Forest City - That moving pictures can be shown in a lighted house was demonstrated last night at the Bijou Theatre, where life motion films were thrown upon a screen, the invention of S.L.[Roxy] Rothapfel, of Forest City, PA, with every light turned on. Although the theatre was brilliantly illuminated, every moving picture was clearly produced, as though the house had been plunged in darkness. Mr. Rothapfel is a graduate of the University of Wisconsin and was until five years ago an officer in the United States Marine Corps. Always interested in chemistry, he evolved a process whereby a screen might have a moving picture thrown upon it without its being enshrouded in darkness. For years he has been showing pictures in a lighted house at Forest City until he was discovered by John C. Dougherty, manager of the Bijou Theatre. His process, which moving picture men regard as a marvel, was unfolded before large audiences last night at the Bijou [New York City].
News Brief, Echoes From the Big Snow Storm - The snow storm of last week was one of the heaviest falls of snow and occasioned more hardship in the way of travel than any storm we have had in a long time, even in the middle of the winter, when we naturally expect such things.
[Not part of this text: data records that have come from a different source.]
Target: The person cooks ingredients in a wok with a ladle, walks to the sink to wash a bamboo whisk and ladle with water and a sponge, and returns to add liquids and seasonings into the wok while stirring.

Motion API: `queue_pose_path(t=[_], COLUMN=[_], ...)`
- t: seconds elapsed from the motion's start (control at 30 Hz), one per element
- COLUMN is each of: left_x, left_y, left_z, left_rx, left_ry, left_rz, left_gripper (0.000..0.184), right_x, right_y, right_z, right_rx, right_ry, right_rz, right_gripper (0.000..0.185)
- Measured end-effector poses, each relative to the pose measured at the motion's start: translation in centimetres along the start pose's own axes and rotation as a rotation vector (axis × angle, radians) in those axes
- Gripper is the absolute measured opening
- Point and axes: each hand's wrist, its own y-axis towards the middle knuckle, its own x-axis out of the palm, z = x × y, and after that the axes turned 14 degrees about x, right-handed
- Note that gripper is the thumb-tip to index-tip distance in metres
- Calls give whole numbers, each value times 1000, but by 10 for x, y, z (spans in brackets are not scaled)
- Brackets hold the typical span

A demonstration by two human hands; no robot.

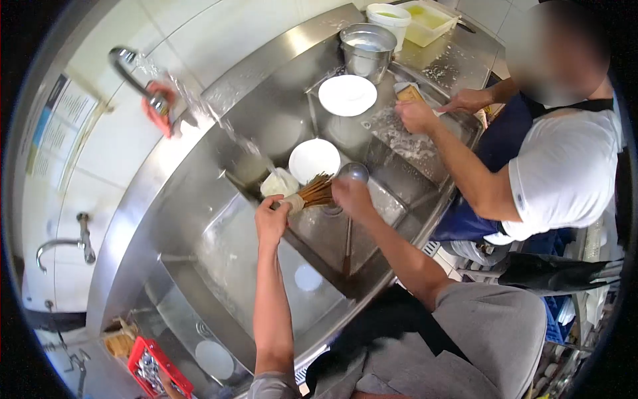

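My left hand point(271, 223) is closed round the bound handle of a bamboo scrubbing brush point(315, 191), its bristles pointing right. Fingers of my right hand point(352, 197) are curled at the bristle tips, seemingly pinching them; the exact contact is hard to see. Just beyond the brush, a white plate point(314, 161) lies in the sink, with a crumpled whitish thing point(279, 183) beside it under the running water. A ladle point(348, 233) lies in the compartment below my right hand, its bowl partly behind that hand.
Water pours from a faucet point(136, 80) into the long steel sink point(219, 243). A co-worker at right holds a yellow sponge point(410, 93). Another white plate point(347, 95), a metal pot point(367, 53) and a white bucket point(389, 23) stand farther back. A red basket point(143, 356) holds cutlery at lower left.
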Motion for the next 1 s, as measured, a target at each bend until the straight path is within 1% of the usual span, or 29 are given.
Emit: queue_pose_path(t=[0.03,0.07,0.1,0.13,0.17,0.2,0.23,0.3,0.37,0.43,0.47,0.53,0.6,0.67,0.7,0.77,0.8,0.83,0.93,0.97,1.0], left_x=[15,29,41,49,56,62,67,75,81,87,89,92,91,89,87,88,90,93,105,106,110], left_y=[26,45,62,76,83,90,95,101,102,98,96,90,90,86,85,88,89,85,79,80,82], left_z=[-15,-26,-37,-42,-41,-44,-51,-59,-61,-85,-95,-91,-97,-113,-115,-113,-95,-88,-75,-72,-75], left_rx=[-40,-99,-159,-218,-263,-286,-310,-362,-410,-441,-457,-516,-566,-615,-660,-765,-870,-897,-880,-907,-842], left_ry=[-88,-191,-294,-397,-478,-525,-573,-659,-738,-792,-820,-836,-844,-843,-893,-999,-1181,-1226,-1174,-1165,-1086], left_rz=[14,66,125,187,234,259,285,337,382,419,436,482,496,468,432,368,350,309,144,105,60], left_gripper=[32,29,27,24,22,22,22,23,24,24,24,26,28,31,33,37,42,41,40,36,36], right_x=[-26,-58,-66,-94,-122,-138,-153,-173,-187,-186,-188,-175,-166,-175,-182,-179,-177,-177,-150,-137,-129], right_y=[30,46,116,155,197,260,305,403,471,506,540,610,609,591,575,568,555,508,377,321,274], right_z=[-46,-108,-117,-154,-182,-193,-199,-188,-165,-149,-123,-69,-77,-87,-92,-105,-112,-124,-167,-162,-158], right_rx=[-267,-361,-424,-456,-469,-429,-416,-375,-208,-117,-129,-151,-138,-110,-88,-88,-84,-190,-285,-302,-323], right_ry=[47,336,389,324,233,165,119,-166,-637,-1032,-1035,-1038,-987,-946,-928,-1026,-711,-336,301,40,-216], right_rz=[183,263,426,586,656,779,786,768,460,174,159,123,61,-3,-35,196,471,607,396,332,267], right_gripper=[19,16,17,20,22,25,29,32,37,44,46,50,51,52,52,50,47,49,35,45,56])
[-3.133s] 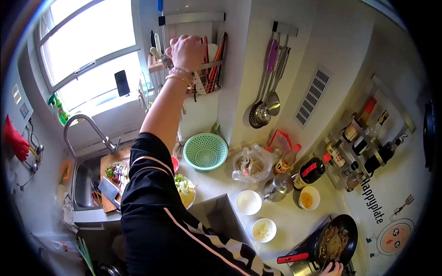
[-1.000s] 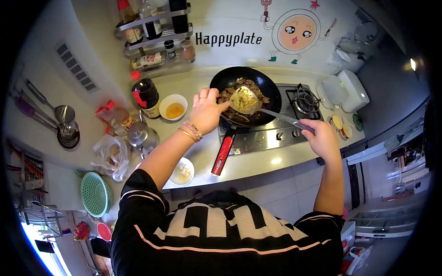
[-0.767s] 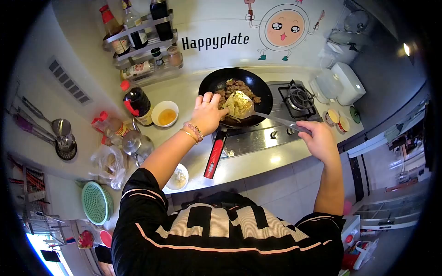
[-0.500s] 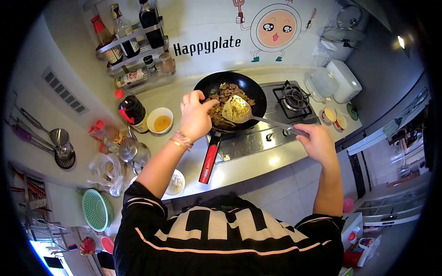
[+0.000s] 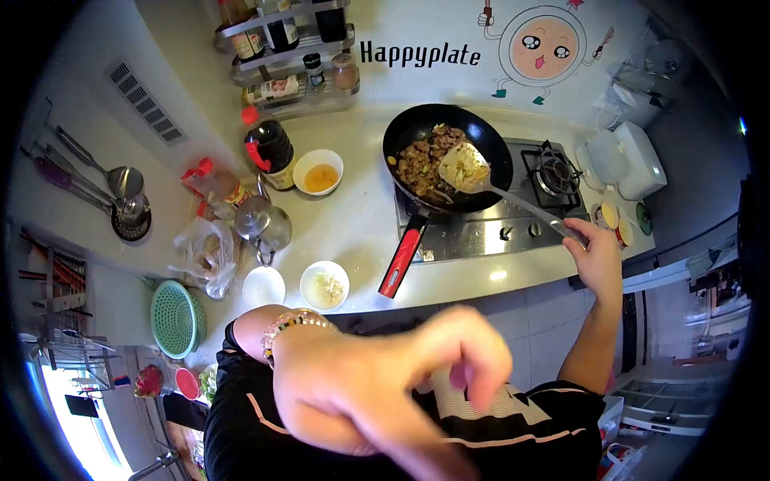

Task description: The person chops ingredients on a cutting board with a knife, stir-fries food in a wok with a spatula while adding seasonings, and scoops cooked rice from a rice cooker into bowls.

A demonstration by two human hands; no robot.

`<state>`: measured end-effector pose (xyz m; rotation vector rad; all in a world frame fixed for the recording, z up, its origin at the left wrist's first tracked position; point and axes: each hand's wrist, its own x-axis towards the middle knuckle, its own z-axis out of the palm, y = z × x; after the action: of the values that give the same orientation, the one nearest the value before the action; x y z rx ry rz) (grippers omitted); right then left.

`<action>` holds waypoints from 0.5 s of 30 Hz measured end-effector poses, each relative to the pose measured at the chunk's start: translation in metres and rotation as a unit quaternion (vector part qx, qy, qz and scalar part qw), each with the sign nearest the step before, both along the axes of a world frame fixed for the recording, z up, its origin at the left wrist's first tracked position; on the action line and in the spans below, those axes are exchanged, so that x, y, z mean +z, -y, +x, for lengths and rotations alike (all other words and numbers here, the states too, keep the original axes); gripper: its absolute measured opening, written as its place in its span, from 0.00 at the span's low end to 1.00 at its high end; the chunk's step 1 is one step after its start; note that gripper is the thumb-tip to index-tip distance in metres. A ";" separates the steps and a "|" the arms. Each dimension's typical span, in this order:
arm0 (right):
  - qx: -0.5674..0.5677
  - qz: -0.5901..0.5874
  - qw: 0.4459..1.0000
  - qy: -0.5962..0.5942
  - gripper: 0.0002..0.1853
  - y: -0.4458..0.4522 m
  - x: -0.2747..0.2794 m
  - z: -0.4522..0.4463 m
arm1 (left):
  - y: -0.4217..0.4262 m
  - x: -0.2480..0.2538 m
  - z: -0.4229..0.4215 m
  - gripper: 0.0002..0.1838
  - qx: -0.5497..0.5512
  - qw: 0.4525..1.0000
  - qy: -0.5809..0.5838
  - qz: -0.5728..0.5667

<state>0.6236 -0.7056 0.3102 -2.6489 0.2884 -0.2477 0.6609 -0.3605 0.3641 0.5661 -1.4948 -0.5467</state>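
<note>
My right hand is closed around the handle end of a spatula. The spatula's broad, food-smeared blade rests over the browned chopped meat in a black wok, which sits on the left side of the stove. My left hand is close to the camera in front of my chest, wearing a beaded bracelet. Its fingers are bent and blurred, and one runs down toward the bottom edge. Whether they pinch anything is not clear. The wok's red and black handle points toward me with no hand on it.
Left of the wok are a bowl of yellowish liquid, a bowl of chopped pale bits, a white bowl, a metal pot and a dark sauce bottle. A bare burner lies right.
My left hand has left the wok and come back close to the camera. The view has shifted, while my right hand keeps the spatula over the meat.
</note>
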 end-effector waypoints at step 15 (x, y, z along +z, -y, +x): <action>0.094 -0.308 0.935 -0.148 0.09 -0.033 0.040 0.085 | -0.069 -0.072 0.002 0.11 0.433 0.835 -0.296 0.169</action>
<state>0.7082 -0.6730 0.3506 -3.3138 0.0463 0.1583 0.6631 -0.2914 0.2924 1.1444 -0.4407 -0.2145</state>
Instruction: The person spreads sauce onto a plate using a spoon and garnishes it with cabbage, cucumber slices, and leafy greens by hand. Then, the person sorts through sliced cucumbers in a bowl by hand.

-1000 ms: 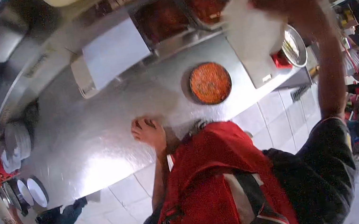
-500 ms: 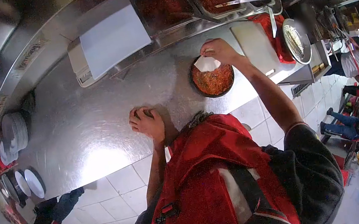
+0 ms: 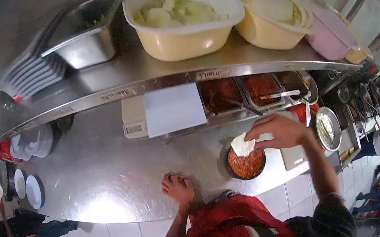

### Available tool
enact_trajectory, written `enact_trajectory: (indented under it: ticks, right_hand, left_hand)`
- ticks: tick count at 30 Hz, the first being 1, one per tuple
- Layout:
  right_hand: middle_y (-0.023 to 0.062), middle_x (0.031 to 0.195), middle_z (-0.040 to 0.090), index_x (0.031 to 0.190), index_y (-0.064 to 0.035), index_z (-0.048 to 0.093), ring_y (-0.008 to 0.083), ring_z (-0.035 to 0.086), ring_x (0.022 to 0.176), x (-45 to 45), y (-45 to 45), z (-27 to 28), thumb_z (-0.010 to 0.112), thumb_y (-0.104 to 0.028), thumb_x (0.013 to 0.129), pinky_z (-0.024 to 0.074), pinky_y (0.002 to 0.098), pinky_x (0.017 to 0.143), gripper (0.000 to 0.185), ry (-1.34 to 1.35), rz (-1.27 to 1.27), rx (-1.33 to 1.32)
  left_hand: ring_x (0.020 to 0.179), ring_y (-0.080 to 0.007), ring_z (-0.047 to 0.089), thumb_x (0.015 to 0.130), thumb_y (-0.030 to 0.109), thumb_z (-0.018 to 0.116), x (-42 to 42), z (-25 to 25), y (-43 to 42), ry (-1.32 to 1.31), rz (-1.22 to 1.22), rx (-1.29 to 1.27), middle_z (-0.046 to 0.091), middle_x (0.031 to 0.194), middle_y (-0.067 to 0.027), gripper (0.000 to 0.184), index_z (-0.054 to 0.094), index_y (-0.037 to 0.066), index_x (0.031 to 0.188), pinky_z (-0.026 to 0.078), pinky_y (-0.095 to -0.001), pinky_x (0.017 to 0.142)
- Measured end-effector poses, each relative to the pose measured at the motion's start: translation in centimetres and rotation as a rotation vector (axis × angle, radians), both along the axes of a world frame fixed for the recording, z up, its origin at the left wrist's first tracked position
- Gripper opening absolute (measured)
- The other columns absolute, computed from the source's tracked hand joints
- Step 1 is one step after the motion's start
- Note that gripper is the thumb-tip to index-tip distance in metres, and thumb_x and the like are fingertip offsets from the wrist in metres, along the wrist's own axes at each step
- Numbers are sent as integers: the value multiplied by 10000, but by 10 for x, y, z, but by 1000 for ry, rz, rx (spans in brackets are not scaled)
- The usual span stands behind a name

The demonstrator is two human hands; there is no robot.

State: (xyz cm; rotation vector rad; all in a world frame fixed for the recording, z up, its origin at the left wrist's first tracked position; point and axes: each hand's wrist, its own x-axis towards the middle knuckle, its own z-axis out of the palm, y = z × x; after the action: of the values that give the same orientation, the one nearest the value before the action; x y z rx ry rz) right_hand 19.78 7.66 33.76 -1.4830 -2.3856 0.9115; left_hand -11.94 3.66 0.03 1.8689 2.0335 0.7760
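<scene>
My left hand (image 3: 178,190) rests on the steel counter (image 3: 108,176) with its fingers curled; I make out nothing in it, only dark gaps between the fingers. To its right stands a round dark pan (image 3: 250,178) filled with a reddish, grainy mixture (image 3: 248,165). A thin white piece (image 3: 242,145), leaf-like or paper-like, shows at the pan's far side. My right hand (image 3: 279,132) is at the right edge of this piece, thumb and forefinger apart, fingertips at or touching it. Whether the piece leans on the rim or hangs above it is unclear.
A steel shelf (image 3: 163,83) runs above the counter, bearing baskets (image 3: 187,43) of pale leaves and a metal tub (image 3: 87,47). Below it are a white board (image 3: 174,110) and pans of red food (image 3: 221,95). A cutting board (image 3: 294,157) lies right; plates (image 3: 34,191) stand left.
The view has tilted up, bringing the shelf and baskets in. My right hand has shifted right of the white piece, and its thumb and forefinger have spread. The left hand stays curled on the counter.
</scene>
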Motion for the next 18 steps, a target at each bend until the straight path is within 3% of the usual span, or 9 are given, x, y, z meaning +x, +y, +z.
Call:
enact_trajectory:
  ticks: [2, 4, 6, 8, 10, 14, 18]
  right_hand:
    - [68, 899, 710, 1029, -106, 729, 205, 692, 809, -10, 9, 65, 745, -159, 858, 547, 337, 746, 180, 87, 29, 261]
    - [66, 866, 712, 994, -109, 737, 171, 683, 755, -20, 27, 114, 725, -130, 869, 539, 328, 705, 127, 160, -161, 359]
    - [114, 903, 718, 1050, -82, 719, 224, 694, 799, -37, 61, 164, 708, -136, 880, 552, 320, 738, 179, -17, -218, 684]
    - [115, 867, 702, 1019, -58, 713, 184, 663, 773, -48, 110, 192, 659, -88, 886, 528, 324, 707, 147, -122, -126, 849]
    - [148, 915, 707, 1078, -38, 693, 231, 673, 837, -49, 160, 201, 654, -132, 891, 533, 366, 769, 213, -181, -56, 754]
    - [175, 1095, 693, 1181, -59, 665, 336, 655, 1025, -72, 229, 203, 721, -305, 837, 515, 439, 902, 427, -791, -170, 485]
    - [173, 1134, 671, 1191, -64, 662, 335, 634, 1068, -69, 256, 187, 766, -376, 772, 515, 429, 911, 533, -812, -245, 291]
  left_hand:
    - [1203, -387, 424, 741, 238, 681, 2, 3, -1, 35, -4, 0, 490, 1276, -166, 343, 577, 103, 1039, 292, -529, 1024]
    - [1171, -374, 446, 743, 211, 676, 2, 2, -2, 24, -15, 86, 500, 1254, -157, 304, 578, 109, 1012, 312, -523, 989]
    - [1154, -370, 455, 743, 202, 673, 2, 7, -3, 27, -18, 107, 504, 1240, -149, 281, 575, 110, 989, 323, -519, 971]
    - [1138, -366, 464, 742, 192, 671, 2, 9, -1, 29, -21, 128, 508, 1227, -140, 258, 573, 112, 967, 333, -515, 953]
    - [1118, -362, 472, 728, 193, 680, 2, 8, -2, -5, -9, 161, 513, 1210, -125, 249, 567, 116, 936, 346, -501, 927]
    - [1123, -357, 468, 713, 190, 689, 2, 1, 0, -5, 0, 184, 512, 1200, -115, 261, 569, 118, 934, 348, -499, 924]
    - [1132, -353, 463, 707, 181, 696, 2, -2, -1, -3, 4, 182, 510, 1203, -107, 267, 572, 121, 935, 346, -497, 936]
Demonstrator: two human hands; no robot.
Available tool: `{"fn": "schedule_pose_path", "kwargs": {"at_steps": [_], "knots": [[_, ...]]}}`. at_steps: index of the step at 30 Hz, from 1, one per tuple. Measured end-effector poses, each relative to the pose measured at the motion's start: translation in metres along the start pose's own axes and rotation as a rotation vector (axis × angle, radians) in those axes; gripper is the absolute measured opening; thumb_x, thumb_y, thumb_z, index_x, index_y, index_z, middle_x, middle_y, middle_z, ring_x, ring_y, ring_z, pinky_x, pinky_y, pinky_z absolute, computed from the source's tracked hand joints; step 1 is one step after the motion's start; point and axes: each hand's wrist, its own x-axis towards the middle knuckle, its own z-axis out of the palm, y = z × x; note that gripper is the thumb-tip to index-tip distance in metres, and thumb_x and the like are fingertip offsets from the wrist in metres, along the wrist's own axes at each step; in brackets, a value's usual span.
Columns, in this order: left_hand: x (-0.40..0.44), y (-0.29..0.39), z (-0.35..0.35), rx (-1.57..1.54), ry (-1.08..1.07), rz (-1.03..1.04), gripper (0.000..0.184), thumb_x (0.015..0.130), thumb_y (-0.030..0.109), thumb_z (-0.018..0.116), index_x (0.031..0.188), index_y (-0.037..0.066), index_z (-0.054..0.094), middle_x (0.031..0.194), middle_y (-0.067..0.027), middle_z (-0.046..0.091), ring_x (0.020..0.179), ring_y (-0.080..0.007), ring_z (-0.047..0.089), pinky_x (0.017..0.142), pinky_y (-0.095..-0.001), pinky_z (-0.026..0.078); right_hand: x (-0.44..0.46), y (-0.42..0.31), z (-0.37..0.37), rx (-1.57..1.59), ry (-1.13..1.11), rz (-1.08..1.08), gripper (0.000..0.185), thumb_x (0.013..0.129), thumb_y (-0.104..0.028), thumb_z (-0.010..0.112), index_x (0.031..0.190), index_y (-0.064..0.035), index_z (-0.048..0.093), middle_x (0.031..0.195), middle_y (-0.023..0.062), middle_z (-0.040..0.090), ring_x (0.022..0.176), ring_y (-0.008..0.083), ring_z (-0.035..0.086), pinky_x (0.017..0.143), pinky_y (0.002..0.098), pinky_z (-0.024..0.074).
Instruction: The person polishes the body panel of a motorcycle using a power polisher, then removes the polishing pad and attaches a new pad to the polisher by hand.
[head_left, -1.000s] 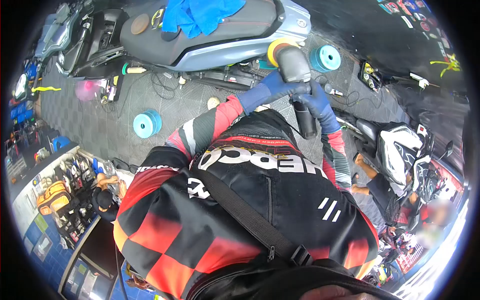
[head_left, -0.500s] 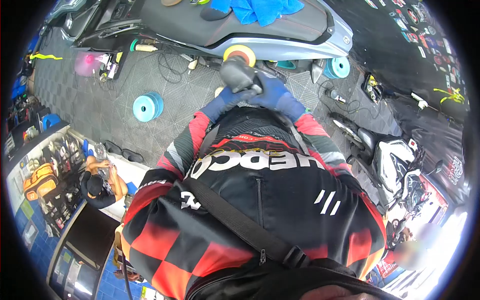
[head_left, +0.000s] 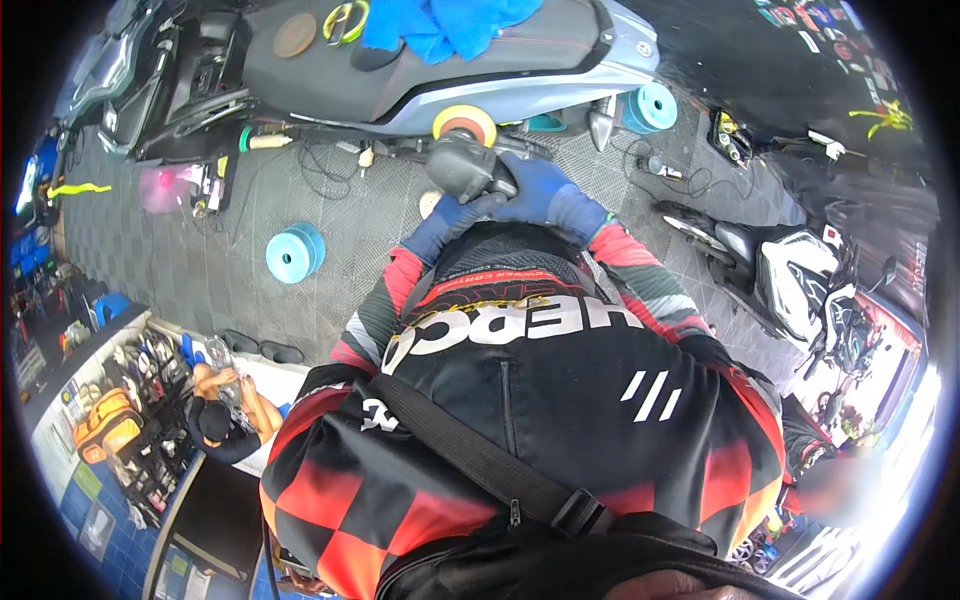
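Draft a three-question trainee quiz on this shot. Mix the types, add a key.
1. Multiple choice: what do the left hand and right hand hold together?
A) a spray bottle
B) a polisher with a round pad
C) a bucket
2. True or false: a blue cloth lies on the motorcycle seat.
3. Count: how many light-blue cylinders with a central hole stand on the floor?

Key:
1. B
2. True
3. Two: one out to the left of the hands, one by the motorcycle's rear panel
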Motion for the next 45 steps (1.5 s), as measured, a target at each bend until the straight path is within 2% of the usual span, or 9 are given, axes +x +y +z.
{"fn": "schedule_pose_path", "kwargs": {"at_steps": [11,14,20,23,25,26,30,41,45], "knots": [[0.083,0.085,0.146,-0.033,-0.156,0.087,0.053,0.077,0.021,0.077,0.122,0.004,0.053,0.111,-0.0067,0.061,0.098,-0.0136,0.059,0.081,-0.0292,0.051,-0.098,0.114,-0.063,0.542,0.297,0.091,0.086,0.064,-0.028,0.081,0.137,-0.0050,0.043,0.109,0.0167,0.065,0.100,0.0253,0.064,0.087,0.0364,0.0497],[0.121,0.074,0.176,0.120,-0.221,0.068,0.058,0.071,0.044,0.079,0.108,0.004,0.063,0.101,-0.0092,0.066,0.093,-0.0162,0.062,0.079,-0.0317,0.051,-0.115,0.159,-0.063,0.667,0.357,0.082,0.085,0.064,-0.026,0.081,0.137,-0.0052,0.043,0.111,0.0160,0.065,0.100,0.0240,0.063,0.089,0.0354,0.0483],[0.144,0.103,0.211,0.264,-0.244,0.153,0.053,0.070,0.042,0.080,0.103,0.003,0.065,0.088,-0.0068,0.068,0.078,-0.0145,0.065,0.068,-0.0293,0.053,-0.141,0.158,-0.086,1.041,0.477,0.154,0.058,0.070,-0.007,0.070,0.122,0.0021,0.046,0.096,0.0118,0.064,0.085,0.0178,0.066,0.078,0.0308,0.0547],[0.140,0.102,0.200,0.272,-0.216,0.098,0.052,0.070,0.041,0.080,0.101,0.002,0.065,0.086,-0.0062,0.068,0.077,-0.0146,0.066,0.066,-0.0291,0.053,-0.133,0.150,-0.090,1.124,0.375,0.175,0.060,0.071,-0.008,0.070,0.124,0.0027,0.045,0.098,0.0114,0.064,0.089,0.0180,0.065,0.080,0.0308,0.0537],[0.131,0.093,0.186,0.173,-0.158,0.253,0.055,0.070,0.041,0.081,0.104,0.002,0.064,0.091,-0.0070,0.067,0.081,-0.0158,0.065,0.069,-0.0307,0.053,-0.123,0.145,-0.078,1.040,0.343,0.166,0.065,0.070,-0.011,0.072,0.127,0.0025,0.044,0.100,0.0126,0.064,0.092,0.0193,0.065,0.082,0.0320,0.0528],[0.125,0.089,0.172,0.174,-0.244,0.148,0.054,0.073,0.031,0.080,0.114,0.004,0.058,0.103,-0.0061,0.064,0.093,-0.0141,0.061,0.079,-0.0312,0.051,-0.117,0.144,-0.071,0.959,0.325,0.159,0.070,0.070,-0.014,0.075,0.130,0.0023,0.043,0.102,0.0138,0.064,0.096,0.0207,0.064,0.084,0.0331,0.0518],[0.081,0.076,0.126,0.096,-0.144,0.199,0.055,0.076,0.028,0.077,0.120,0.004,0.053,0.110,-0.0066,0.062,0.097,-0.0143,0.060,0.082,-0.0307,0.051,-0.078,0.123,-0.041,0.620,0.291,-0.036,0.089,0.065,-0.031,0.081,0.138,-0.0029,0.039,0.114,0.0197,0.063,0.104,0.0292,0.063,0.091,0.0383,0.0479],[-0.012,0.038,-0.016,-0.072,0.027,-0.093,0.057,0.080,0.039,0.074,0.121,0.005,0.053,0.111,-0.0061,0.059,0.097,-0.0136,0.057,0.083,-0.0286,0.049,0.026,-0.012,0.001,0.158,-0.038,-0.054,0.076,0.064,-0.045,0.078,0.121,-0.0029,0.049,0.102,0.0236,0.065,0.096,0.0390,0.063,0.082,0.0439,0.0498],[-0.031,-0.009,-0.054,-0.004,0.170,-0.025,0.049,0.083,0.041,0.069,0.115,0.006,0.059,0.108,-0.0043,0.060,0.098,-0.0133,0.055,0.089,-0.0289,0.045,0.054,-0.046,0.022,0.079,-0.139,-0.054,0.079,0.065,-0.048,0.075,0.121,-0.0006,0.047,0.102,0.0243,0.064,0.096,0.0396,0.063,0.082,0.0449,0.0497]]}}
The Lackawanna train on the Montrose branch was the entire day reaching Alford, being stalled near Tiffany most all day waiting for the big steam snow shovel, and did not return from its first trip to Alford until six o'clock at night. There has not been a similar delay on the Lackawanna branch train in several years. The Lehigh Valley branch trains, however, beat all their records and came in and departed on schedule time during the storm period. The snow banks around Montrose were as high as at any time in the winter, the average fall being about eighteen inches. One man driving the ten miles from Rush, said he never had seen the going heavier nor slower, the snow just reaching the depth of the axles. The rural route drivers started out, but only got a few miles when they had to return. Alva Foster, driver of the Silver Lake stage; the Rush stage, and Mr. Birchard, who drives the Corbettsville star route, all made their trips but were considerably belated. We had no mail from Friendsville Friday.
The Storm of 1836 - It began to snow October 5 and continued all that and the next day, when over a foot of snow was left on the ground, which lasted in shady places for nearly a week, and just one week from that date, October 12th; 1836, it began to snow and fully as much snow fell, doing much damage to late crops of oats, buckwheat and potatoes, as well as apples and other fruit trees. So it will be seen that that was one month earlier than the great storm this year.